Jul 04, 2006 20:45
I near yet again to another birthday and look back realizing that life hasn't been as bad as I'd like to make it look in this LJ. Bumps and bruises along the way. Lost friends. Gained friends. Fell in love. Fell out of love. Felt hatred. Felt hated. Became threatened. Became a threat. Tried to run. Wanted to stand still for just one moment. Wondered if anyone would miss me. Realized that they would. Hated myself for losing the best people in the world. Liked myself for landing a killer job...
And still I wonder if I'm happy. I supposed I am but isn't it just life to want to be somewhere else?

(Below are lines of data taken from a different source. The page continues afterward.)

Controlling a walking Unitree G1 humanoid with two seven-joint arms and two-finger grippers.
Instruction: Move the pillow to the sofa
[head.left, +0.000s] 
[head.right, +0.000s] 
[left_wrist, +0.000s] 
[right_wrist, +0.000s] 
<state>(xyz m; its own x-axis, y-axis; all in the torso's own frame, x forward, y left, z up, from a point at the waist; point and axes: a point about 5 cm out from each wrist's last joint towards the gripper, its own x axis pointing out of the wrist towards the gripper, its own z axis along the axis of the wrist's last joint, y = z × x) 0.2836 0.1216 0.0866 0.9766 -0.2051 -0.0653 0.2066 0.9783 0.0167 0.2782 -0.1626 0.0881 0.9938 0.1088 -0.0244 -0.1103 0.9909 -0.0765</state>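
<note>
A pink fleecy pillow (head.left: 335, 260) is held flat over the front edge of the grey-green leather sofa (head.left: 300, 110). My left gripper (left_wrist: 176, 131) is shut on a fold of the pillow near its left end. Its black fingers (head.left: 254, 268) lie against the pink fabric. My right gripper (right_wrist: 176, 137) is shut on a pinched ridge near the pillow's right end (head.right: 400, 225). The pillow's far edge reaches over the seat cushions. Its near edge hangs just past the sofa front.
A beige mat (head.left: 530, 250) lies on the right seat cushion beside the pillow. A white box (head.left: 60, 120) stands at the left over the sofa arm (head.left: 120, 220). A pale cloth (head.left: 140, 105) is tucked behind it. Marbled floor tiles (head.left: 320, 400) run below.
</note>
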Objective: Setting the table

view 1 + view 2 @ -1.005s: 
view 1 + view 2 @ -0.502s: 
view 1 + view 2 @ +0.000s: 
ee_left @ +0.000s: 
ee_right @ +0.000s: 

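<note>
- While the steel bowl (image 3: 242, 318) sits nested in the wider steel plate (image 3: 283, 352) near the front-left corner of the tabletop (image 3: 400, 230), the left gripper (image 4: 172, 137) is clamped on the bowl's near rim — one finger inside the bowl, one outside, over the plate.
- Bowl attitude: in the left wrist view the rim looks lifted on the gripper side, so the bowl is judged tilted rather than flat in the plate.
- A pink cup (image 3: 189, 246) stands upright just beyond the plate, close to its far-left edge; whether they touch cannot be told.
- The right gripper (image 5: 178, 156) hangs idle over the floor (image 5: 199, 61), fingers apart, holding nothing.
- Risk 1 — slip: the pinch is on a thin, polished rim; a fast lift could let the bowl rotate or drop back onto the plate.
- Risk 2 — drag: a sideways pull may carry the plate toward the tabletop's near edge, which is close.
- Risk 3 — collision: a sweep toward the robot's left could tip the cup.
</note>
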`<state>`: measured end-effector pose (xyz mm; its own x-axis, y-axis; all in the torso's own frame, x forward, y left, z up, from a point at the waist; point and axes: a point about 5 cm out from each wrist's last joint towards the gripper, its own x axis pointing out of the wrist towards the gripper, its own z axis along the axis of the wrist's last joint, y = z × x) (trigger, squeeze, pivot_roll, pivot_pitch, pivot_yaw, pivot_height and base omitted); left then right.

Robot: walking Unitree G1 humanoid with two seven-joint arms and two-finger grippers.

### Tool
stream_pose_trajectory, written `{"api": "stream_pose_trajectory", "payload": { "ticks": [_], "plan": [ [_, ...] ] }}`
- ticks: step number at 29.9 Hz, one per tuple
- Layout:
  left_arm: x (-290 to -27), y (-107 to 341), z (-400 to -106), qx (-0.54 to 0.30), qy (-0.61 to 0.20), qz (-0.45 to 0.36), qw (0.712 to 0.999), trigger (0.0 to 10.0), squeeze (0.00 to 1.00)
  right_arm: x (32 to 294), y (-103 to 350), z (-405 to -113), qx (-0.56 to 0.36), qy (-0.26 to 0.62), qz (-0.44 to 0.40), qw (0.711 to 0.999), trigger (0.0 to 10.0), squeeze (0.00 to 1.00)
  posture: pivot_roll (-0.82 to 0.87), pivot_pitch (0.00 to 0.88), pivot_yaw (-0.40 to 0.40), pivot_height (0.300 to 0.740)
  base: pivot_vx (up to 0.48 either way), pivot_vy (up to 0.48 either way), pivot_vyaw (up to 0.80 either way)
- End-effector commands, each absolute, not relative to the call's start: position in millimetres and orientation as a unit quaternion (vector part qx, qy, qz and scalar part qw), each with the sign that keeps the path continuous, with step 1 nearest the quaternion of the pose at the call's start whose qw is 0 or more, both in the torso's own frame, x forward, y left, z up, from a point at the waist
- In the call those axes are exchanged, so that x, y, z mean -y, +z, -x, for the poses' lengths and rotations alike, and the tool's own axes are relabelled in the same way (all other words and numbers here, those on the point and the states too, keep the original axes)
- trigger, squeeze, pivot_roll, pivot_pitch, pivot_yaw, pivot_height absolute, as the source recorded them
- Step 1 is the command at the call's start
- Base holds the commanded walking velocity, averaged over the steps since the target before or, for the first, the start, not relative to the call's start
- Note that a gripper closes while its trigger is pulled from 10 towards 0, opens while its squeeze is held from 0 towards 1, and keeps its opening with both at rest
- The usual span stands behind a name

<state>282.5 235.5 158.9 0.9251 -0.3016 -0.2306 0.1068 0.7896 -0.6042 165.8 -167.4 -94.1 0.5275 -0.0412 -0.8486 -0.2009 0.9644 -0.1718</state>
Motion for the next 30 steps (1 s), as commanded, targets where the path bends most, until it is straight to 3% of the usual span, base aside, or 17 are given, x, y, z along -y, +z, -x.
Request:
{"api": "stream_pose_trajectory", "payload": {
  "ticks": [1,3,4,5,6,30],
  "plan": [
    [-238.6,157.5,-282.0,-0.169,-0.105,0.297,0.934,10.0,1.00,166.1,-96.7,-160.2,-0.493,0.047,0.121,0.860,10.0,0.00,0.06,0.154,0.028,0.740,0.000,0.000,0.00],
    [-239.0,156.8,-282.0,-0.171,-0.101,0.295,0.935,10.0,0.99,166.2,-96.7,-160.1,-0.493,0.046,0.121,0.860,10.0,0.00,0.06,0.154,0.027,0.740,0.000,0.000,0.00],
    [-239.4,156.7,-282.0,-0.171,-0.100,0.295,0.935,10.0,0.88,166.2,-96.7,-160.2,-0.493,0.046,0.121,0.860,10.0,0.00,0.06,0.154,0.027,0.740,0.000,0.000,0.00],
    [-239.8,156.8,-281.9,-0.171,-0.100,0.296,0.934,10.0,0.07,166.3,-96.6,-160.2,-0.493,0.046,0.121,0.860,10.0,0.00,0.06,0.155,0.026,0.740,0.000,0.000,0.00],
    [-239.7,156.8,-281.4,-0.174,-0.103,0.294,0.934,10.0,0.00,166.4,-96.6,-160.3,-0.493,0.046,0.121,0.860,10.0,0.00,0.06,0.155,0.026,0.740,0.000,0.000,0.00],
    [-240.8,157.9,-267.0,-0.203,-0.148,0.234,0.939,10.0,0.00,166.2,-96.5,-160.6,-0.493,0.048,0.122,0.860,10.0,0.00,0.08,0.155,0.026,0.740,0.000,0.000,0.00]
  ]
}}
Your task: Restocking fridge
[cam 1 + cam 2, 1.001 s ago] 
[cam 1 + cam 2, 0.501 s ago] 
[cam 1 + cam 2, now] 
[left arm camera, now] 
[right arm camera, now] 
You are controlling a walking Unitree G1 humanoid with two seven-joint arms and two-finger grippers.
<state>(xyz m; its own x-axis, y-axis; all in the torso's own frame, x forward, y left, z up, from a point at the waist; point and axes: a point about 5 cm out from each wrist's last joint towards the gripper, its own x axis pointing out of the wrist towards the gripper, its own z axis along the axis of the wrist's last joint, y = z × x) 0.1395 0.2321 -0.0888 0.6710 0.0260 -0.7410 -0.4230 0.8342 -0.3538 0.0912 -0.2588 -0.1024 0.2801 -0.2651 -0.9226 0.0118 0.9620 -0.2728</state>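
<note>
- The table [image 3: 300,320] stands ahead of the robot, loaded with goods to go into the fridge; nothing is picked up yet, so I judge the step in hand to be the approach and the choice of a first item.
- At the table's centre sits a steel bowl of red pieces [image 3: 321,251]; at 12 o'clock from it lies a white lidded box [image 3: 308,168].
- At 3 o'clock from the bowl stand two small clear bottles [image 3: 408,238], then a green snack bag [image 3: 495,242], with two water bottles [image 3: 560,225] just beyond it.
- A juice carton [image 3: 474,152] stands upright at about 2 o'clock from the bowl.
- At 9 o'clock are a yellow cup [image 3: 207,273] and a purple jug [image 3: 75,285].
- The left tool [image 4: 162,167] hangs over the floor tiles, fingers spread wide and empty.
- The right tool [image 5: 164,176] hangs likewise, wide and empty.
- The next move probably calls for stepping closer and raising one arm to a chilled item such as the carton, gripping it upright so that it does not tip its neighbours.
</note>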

I hope to finally start Post Secondary. I'm finally moving forward again. I'm back to where I was at the end of Grade 11 and it feels great. No love, no relationships beyond friendship. I'm able to focus on dreams and being happy again. Love and Pride really do hurt people, especially when mixed. I haven't forgotten the pain I caused myself and probably other people. I still feel it at night when I sleep and sometimes during the day while I work. The scars are there and I hope they never go away. Scars make people beautiful.
I'm trying to select a road into Comp Sci. Programming seems quite intriguing. If that doesn't work there's always the fact that I will have the credits and could still take up being a Doctor. For now I'll work on Programming and getting further in the job I already have.
I miss you five, whether you know it or not. I hope you all are doing well. *smiles*
PS Only three spelling mistakes. I'm getting better. Alas the grammar won't change.